AIM OF THE EXERCISE
No pictures go into the output, which should consist only of the lines from the first line of the data through the line with "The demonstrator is", copied exactly.

INFORMATION PROVIDED

____________________

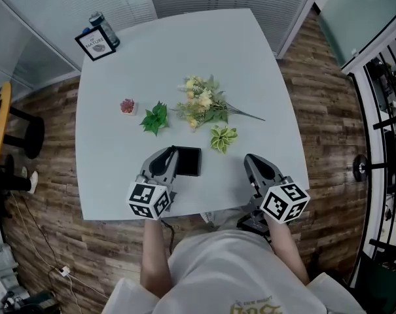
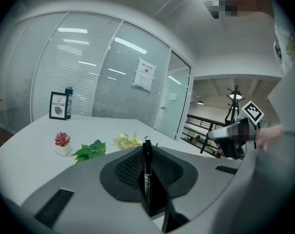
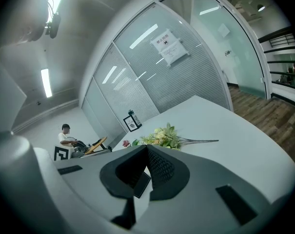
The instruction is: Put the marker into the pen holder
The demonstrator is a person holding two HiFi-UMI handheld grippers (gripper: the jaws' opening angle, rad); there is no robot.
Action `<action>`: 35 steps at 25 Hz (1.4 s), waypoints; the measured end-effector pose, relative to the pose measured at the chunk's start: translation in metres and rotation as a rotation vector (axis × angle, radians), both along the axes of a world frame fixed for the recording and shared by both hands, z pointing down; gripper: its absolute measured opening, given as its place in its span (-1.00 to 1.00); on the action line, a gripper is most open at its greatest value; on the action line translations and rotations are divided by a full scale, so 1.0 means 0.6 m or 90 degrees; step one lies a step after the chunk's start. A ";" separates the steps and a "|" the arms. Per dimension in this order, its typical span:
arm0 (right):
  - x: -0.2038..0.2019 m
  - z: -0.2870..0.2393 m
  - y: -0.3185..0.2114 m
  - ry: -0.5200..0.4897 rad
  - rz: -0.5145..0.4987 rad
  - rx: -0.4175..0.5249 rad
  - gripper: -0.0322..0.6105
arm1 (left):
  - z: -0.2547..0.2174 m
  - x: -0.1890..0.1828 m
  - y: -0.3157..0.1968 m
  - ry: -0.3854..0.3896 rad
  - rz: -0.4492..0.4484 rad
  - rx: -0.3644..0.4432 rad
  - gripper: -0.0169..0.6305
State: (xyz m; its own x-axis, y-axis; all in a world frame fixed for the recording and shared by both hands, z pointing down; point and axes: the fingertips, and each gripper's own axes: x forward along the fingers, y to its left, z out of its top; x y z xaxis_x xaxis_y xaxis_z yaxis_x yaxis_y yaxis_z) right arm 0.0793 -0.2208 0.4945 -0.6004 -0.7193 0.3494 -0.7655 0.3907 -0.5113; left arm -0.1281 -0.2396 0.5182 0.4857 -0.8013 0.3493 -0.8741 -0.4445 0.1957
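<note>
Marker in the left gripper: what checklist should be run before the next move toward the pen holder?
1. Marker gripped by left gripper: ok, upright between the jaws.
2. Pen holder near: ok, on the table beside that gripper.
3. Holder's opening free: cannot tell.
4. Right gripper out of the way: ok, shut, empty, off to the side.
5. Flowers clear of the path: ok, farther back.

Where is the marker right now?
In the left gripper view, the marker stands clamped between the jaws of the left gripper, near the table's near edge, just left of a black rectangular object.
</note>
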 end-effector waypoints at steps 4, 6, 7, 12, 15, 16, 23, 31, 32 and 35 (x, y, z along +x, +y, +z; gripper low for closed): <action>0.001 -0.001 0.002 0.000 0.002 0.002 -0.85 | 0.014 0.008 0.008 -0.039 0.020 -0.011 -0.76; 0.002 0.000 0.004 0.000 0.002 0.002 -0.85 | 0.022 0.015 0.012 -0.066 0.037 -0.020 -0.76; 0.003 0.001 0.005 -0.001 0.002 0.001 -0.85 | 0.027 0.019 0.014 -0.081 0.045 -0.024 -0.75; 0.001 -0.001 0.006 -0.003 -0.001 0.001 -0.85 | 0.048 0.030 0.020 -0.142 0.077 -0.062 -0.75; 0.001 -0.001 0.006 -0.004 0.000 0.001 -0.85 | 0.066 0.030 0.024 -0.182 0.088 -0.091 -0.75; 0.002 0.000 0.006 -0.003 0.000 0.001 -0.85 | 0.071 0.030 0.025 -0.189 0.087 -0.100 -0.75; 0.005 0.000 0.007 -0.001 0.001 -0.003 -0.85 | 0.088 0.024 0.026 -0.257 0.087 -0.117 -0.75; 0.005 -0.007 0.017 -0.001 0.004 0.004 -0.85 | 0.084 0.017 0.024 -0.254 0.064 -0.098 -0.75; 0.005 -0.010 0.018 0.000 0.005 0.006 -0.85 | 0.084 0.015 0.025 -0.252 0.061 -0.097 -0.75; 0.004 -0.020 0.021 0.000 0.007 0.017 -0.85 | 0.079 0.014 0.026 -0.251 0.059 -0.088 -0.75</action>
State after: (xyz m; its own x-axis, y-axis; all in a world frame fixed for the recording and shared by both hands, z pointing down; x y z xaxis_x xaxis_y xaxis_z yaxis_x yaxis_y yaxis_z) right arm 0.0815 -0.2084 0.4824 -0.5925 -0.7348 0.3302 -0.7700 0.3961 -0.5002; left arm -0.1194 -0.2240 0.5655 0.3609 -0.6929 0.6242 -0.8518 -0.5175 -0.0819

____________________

ANSWER TO THIS EXERCISE
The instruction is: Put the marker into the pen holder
The demonstrator is a person holding two HiFi-UMI handheld grippers (gripper: the jaws' opening angle, rad); there is no robot.

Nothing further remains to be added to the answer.